Track down each line below containing the string "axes" and copy it.

▶ _INFORMATION SHOWN_

*** Begin section ***

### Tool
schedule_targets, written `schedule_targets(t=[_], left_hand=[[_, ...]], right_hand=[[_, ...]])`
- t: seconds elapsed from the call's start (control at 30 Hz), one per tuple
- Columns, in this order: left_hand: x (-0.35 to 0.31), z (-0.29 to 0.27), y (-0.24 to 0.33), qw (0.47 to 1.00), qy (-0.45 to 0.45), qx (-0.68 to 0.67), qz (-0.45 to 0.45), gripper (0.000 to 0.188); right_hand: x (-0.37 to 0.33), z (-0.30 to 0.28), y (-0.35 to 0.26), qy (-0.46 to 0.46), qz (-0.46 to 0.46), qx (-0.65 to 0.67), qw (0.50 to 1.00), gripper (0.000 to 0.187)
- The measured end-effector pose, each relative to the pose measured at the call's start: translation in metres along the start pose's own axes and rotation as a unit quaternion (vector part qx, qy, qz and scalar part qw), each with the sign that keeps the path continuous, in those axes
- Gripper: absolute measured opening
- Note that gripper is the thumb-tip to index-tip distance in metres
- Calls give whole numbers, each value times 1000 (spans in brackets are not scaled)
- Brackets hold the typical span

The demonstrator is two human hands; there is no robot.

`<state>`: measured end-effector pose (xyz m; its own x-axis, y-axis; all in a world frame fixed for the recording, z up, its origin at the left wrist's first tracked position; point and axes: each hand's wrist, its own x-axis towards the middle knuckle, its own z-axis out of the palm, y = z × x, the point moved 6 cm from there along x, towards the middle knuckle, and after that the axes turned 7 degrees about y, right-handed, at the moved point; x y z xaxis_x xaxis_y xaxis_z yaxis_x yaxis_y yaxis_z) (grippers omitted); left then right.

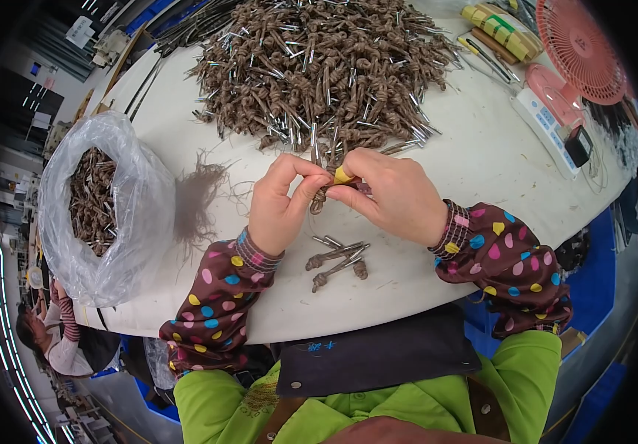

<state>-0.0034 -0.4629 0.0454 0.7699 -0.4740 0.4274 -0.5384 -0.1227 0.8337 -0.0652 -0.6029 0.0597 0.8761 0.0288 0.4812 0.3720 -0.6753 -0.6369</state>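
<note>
Just in front of a big heap, my left hand [282, 194] pinches a knotted brown cord [317, 201] between thumb and forefinger. A shiny metal tip sticks up from that cord, and its knot hangs below my fingertips. My right hand [393, 191] is closed at the same cord, thumb and forefinger meeting the left fingertips. A small yellow piece [342, 176] shows at the right forefinger; whether it is tape or part of a tool I cannot tell. Nearer to me lie several loose knotted cords with metal tips [337, 263].
A large heap of brown knotted cords [326, 66] covers the table's far middle. At left stands a clear plastic bag [145, 200] holding more, beside brown thread scraps [202, 196]. Far right are a pink fan [581, 48], a white power strip [544, 129] and a yellow-wrapped bundle [502, 31].
</note>
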Motion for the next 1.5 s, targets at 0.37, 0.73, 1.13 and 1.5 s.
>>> schedule_targets(t=[0.37,0.73,1.13,1.5], left_hand=[[-1,0,-2,1000,-6,20,-18,5],[-1,0,-4,1000,-1,12,-6,6],[-3,1,-5,1000,-2,14,-10,6],[-7,14,-4,982,-121,-136,-54,11]], right_hand=[[2,0,0,6,-13,26,1000,23],[2,0,7,-33,38,85,995,23],[1,-1,-1,-6,-16,49,999,24],[13,1,29,-20,206,342,917,27]])
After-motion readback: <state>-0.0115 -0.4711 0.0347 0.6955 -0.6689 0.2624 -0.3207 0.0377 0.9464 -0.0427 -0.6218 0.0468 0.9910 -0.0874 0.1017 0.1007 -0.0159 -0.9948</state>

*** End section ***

▶ _WRITTEN RESPONSE_
- The measured end-effector pose, each relative to the pose measured at the call's start: translation in metres along the start pose's own axes and rotation as a unit quaternion (vector part qx, qy, qz and scalar part qw), each with the sign that keeps the path continuous, in those axes
`<state>`: measured end-effector pose (xyz m; its own x-axis, y-axis; all in a world frame fixed for the recording, z up, its origin at the left wrist's first tracked position; point and axes: each hand's wrist, its own x-axis towards the middle knuckle, its own z-axis out of the palm, y = z × x, the point moved 6 cm from there along x, towards the middle knuckle, and after that the axes turned 7 degrees about y, right-handed, at the moved point; x y z xaxis_x xaxis_y xaxis_z yaxis_x yaxis_y yaxis_z) (grippers omitted); left then right.

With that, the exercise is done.